Kay berusaha menahan diri agar tidak membalas kata-kata Seran lagi, setelah menatap Lita sekilas ia keluar dari klinik. Tinggal Seran yang masih berdiri di posisinya semula, badannya menyandar pada dinding dengan wajah menunduk setelah Kay keluar dari ruangan barusan.

“Kita pulang sekarang.” Seran menegakkan badannya.

“Tapi kan, Kak, ini masih jadwal ekskul. Lagian saya juga masih ada jadwal paduan suara.”

Seran merogoh saku celana dan mengambil ponselnya.

“Halo, Vin? Ada satu anggota lo hari ini nggak ikut ekskul. Iya, dia siapa lagi. Nggak masalah, ‘kan? Oke sip, lagian tanpa dia justru paduan suara lo jadi bisa nyanyi dinamis.”

Lita mendelik keki, sadar kalau yang lagi diomongin Seran itu dirinya.

Emang sih suara gue nggak bagus-bagus amat, tapi kan nggak perlu ngomong jujur banget gitu.

Lita masih ngedumel dalam hati saat Seran menutup sambungan teleponnya.
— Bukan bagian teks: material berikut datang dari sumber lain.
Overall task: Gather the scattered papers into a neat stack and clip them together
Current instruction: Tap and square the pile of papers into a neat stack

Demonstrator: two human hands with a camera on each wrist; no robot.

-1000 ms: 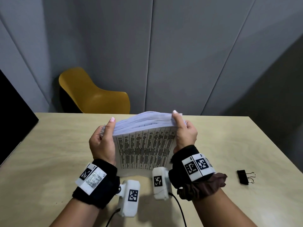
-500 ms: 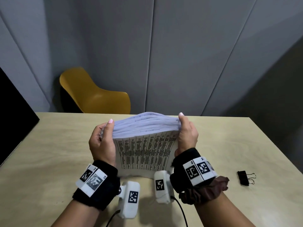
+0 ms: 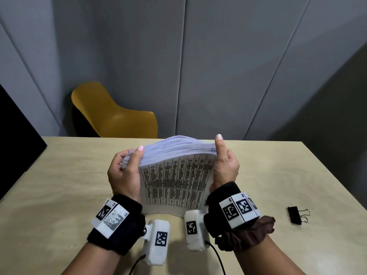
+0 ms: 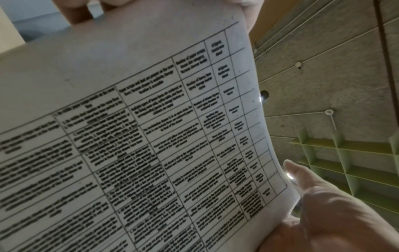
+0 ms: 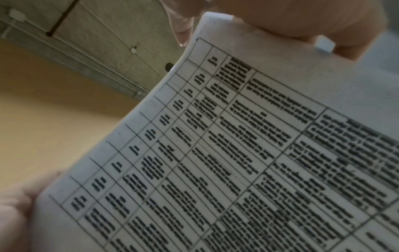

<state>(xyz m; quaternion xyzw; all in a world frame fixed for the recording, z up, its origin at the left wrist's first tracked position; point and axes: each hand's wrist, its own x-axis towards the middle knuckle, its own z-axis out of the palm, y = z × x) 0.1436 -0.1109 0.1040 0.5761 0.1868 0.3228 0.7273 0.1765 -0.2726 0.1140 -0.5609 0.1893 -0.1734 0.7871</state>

“Tas lo dimana? Masih di aula?”

“Iya, Kak,” jawab Lita.
“Kak, kakak kan masih harus ngajar jadi saya pulang sendiri juga nggak apa-apa. Udah bisa jalan kok, tadi kaki saya kaget doang makanya kaku. Sekarang sih udah normal.”

Langkah Seran yang sudah sampai depan pintu terhenti dan muka seriusnya kembali menatap Lita. Lita jadi nyengir bingung dilihatin begitu, walaupun sudah biasa sih sebenarnya dilihatin sama muka seriusnya Seran.

Lagi-lagi Seran mengambil ponselnya dan terlihat menelepon seseorang.

“Fa, dimana lo? Ini arca lo harus dipulangin secepetnya dan kayaknya dia maunya balik sama lo. Apa? Oh, dia sih udah nggak apa-apa, abis tawuran nih dia. Lo liat aja sendiri deh. Klinik ya? Oke.”

Kali ini Lita yakin barusan Seran nelepon Daffa, karena nyebut-nyebut ‘arca’, secara yang suka ngeledekin pakai sebutan ‘arca’ bahkan panggilannya jadi Arcalita, ya, cuma Daffa.

“Gue tau elo nggak mau gue anterin balik, jadi sebentar lagi Daffa kesini buat anterin lo pulang.”

Setelah berkata itu Seran langsung keluar dari klinik, meninggalkan Lita yang keningnya berlipat.

*

“Lo tunggu disini. Gue ambil mobil dulu, ya.”

Lita mengangguk, Daffa pun setengah berlari menuju parkiran. Sesuai dengan kata-kata Seran sebelum keluar dari klinik tadi kalau Lita akan diantar pulang Daffa.

Lima menit setelah Seran keluar dari klinik, Daffa masuk ke klinik. Mukanya panik, membuat Lita yang lagi duduk-duduk santai terlonjak kaget, karena Daffa membuka pintu tidak beda jauh dengan mendobrak pintu.